Copy out every line of the records in which "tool" can be found.

(Records from a dataset)
▼
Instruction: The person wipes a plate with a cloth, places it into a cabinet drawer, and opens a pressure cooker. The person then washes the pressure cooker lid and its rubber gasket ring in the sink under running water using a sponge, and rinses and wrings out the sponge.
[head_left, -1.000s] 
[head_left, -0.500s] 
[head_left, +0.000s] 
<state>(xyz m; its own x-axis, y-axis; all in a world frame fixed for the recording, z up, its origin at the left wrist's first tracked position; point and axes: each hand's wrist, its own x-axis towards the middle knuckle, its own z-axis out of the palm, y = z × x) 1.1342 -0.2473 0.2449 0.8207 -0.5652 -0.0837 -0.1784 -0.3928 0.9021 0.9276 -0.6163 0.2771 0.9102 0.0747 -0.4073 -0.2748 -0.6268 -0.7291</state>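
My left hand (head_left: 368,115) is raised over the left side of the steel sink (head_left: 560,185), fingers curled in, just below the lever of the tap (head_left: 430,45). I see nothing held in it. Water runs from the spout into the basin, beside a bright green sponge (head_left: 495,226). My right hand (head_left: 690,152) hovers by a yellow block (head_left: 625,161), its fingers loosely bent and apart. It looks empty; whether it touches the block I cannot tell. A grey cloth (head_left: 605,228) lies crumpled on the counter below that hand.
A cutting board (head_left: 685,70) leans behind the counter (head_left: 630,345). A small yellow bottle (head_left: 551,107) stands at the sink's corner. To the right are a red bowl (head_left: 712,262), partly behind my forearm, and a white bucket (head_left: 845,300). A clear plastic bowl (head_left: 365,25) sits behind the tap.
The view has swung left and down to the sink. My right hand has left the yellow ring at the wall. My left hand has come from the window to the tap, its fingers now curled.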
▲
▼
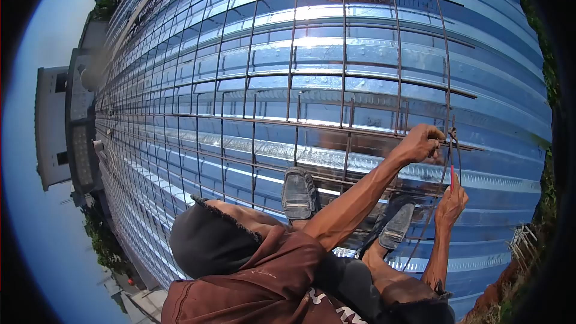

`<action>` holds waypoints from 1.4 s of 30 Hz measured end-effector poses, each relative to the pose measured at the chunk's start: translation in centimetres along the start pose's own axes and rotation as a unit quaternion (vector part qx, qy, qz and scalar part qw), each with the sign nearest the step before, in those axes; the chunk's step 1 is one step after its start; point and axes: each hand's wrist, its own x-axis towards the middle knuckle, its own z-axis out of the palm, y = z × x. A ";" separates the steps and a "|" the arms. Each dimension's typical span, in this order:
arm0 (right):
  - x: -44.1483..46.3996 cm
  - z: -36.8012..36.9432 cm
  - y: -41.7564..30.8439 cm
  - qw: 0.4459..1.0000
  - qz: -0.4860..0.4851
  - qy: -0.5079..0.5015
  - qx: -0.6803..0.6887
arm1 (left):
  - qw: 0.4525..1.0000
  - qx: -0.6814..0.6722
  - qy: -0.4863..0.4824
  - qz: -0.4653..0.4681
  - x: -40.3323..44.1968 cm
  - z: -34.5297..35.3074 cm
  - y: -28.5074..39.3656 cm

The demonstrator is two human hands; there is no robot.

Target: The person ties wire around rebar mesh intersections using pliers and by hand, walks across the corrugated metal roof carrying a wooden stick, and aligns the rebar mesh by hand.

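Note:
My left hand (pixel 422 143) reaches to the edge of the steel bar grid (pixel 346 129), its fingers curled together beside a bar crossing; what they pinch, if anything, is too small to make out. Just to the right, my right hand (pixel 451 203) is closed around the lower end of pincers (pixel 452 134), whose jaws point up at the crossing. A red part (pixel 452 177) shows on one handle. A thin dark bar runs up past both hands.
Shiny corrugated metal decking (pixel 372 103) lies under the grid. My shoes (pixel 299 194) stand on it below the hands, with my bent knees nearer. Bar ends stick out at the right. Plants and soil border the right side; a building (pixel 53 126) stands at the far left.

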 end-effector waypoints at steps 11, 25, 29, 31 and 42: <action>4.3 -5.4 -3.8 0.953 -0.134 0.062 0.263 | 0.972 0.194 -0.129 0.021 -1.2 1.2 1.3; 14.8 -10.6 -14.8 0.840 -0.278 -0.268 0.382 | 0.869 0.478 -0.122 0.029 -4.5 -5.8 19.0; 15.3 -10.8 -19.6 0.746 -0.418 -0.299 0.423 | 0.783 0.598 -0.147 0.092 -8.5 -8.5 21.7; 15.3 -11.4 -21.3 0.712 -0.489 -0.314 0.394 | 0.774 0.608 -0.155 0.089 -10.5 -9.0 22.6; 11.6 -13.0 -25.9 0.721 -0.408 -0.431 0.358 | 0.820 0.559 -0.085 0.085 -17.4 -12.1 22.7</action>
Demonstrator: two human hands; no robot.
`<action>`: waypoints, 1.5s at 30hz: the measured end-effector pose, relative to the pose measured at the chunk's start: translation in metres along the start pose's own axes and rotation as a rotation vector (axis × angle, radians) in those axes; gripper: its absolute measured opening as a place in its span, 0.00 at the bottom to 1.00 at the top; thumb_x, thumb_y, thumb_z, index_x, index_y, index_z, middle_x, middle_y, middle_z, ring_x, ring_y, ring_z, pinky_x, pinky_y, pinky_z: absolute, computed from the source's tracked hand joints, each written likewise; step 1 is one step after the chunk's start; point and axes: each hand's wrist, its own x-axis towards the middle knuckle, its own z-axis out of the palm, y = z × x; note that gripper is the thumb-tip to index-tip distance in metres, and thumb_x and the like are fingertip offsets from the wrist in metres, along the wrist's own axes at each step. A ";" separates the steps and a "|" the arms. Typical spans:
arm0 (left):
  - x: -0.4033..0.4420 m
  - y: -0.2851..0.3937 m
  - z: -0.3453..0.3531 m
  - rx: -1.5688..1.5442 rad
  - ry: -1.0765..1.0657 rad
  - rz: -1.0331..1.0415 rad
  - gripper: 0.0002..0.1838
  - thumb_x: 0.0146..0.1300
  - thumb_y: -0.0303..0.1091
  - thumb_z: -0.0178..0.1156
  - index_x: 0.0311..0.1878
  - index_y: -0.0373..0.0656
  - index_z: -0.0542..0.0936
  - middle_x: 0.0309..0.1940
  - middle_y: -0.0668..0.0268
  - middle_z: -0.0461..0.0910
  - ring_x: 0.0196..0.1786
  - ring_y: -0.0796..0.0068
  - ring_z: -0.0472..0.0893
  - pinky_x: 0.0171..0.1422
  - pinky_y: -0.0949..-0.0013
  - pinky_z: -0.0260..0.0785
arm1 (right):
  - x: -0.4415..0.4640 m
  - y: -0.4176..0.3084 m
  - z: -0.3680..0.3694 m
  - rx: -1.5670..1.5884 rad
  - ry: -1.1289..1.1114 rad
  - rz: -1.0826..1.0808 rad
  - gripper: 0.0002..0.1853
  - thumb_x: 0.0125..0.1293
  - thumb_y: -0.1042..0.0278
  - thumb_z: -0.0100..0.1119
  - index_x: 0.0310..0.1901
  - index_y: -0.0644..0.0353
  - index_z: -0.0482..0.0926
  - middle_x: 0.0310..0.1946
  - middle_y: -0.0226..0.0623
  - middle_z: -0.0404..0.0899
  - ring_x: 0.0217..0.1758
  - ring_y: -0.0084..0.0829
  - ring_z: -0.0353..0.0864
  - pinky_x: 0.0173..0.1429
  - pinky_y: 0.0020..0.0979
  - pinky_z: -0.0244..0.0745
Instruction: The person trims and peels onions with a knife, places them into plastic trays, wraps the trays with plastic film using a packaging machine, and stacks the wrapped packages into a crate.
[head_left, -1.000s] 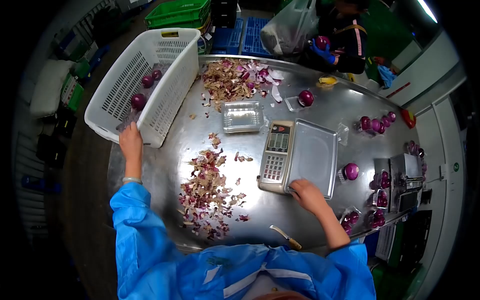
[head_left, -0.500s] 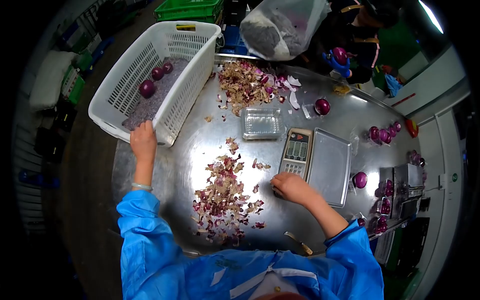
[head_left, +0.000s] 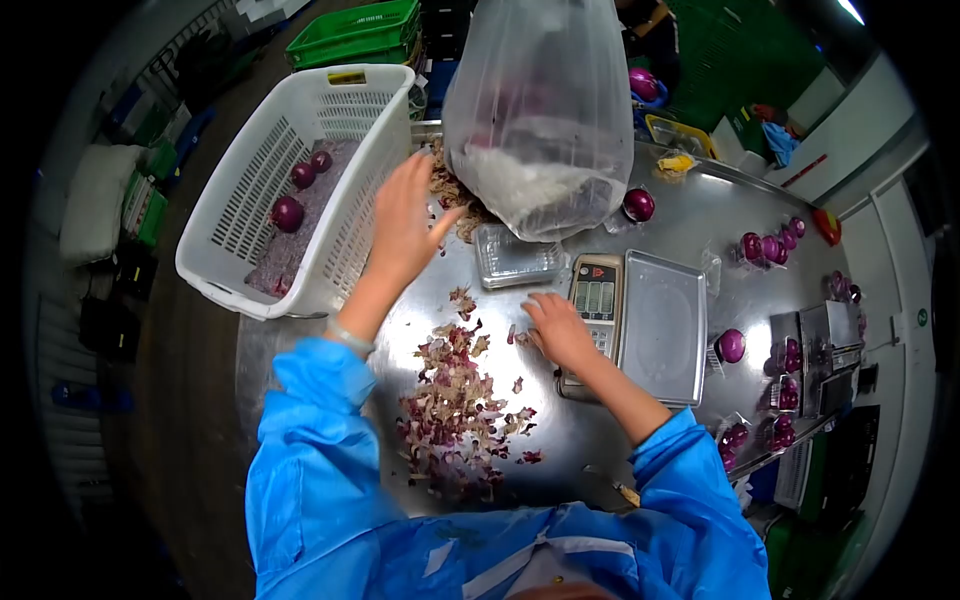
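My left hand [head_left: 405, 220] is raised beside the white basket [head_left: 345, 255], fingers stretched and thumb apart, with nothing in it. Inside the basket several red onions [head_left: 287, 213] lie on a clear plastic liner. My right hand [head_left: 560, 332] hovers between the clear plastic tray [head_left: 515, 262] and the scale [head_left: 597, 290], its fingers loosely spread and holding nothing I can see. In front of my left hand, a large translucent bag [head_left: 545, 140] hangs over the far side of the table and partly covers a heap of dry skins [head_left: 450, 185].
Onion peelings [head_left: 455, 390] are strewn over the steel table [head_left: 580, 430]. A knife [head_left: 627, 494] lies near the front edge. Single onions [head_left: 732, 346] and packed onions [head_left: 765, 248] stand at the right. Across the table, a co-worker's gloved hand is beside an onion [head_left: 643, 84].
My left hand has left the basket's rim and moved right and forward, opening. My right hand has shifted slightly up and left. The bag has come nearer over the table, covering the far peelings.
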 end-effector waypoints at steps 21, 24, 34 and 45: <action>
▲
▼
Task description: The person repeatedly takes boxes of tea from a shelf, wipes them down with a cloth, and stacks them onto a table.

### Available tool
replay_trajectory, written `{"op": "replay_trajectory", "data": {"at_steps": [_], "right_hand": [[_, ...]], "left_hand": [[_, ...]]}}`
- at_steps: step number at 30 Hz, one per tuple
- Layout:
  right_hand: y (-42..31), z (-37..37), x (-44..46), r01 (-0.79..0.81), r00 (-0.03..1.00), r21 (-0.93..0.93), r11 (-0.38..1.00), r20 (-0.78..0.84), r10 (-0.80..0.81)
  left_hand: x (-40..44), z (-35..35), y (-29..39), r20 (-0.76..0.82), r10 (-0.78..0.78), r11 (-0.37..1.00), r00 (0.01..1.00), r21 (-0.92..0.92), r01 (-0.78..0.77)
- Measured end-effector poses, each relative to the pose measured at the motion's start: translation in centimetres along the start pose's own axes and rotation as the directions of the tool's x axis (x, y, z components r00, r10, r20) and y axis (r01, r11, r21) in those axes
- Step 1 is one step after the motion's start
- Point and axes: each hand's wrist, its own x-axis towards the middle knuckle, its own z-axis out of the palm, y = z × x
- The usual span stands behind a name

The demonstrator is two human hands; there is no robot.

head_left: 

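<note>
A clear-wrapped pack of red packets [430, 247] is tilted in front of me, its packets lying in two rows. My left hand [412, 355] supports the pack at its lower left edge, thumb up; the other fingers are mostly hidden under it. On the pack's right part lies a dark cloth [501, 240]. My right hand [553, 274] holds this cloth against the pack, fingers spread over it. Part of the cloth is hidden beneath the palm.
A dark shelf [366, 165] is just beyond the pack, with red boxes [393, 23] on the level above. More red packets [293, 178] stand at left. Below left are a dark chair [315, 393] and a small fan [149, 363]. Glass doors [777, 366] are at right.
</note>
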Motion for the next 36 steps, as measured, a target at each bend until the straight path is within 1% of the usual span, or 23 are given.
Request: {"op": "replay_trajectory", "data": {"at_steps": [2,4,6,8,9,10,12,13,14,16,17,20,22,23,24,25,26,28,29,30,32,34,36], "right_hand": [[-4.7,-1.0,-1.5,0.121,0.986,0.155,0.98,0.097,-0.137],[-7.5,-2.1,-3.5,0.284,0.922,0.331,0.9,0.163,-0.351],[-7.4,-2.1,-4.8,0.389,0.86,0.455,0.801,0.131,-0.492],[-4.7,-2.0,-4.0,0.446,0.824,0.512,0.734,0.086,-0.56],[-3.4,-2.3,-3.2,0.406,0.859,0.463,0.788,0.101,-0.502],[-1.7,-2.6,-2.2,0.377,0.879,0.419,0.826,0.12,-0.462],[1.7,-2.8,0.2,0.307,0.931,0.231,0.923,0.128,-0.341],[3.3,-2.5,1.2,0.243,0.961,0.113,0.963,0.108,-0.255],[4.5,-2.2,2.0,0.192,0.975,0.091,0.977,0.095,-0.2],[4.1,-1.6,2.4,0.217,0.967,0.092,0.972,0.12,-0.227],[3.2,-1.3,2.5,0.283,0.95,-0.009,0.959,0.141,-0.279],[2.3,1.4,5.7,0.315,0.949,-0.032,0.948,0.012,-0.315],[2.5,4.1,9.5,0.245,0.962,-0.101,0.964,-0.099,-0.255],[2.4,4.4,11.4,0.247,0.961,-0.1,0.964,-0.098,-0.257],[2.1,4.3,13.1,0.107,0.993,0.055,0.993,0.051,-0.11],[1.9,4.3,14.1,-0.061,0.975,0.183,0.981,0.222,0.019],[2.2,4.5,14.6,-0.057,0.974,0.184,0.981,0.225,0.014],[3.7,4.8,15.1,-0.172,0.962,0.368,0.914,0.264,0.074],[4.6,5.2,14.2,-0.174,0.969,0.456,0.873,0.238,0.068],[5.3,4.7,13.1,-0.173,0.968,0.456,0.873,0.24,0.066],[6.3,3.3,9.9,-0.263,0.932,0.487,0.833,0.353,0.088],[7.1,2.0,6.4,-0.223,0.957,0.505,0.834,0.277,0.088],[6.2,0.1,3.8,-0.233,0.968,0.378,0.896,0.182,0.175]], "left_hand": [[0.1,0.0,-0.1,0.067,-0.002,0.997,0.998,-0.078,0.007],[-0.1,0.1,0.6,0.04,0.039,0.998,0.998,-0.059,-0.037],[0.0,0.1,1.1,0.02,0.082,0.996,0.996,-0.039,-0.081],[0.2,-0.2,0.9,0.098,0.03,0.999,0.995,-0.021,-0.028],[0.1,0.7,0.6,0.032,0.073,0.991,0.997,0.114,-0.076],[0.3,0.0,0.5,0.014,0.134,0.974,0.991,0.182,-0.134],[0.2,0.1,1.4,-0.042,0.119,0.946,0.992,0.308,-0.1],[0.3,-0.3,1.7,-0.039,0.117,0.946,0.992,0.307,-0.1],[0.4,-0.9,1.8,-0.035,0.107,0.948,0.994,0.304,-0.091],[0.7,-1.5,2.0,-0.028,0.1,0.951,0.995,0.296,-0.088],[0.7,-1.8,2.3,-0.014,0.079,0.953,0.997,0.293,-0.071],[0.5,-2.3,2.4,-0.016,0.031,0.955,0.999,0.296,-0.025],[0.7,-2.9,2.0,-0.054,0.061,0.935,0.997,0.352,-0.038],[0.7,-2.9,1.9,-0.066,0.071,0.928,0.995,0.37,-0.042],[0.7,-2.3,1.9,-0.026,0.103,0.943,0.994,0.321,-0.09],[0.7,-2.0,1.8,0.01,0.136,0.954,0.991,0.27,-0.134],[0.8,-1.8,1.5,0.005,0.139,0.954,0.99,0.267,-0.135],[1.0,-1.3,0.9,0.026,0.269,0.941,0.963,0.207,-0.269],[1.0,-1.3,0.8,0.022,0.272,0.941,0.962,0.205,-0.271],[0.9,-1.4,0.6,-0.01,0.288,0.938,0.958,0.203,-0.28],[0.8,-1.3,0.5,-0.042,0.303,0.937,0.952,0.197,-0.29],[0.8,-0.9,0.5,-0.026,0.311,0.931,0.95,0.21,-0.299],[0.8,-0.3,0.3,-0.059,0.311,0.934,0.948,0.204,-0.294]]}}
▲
ANSWER TO THE PROBLEM -
### Available tool
- Measured end-effector poses, each relative to the pose measured at the motion's start: translation in centimetres along the start pose's own axes and rotation as the directions of the tool's x axis (x, y, z components r00, r10, r20) and y axis (r01, r11, r21) in those axes

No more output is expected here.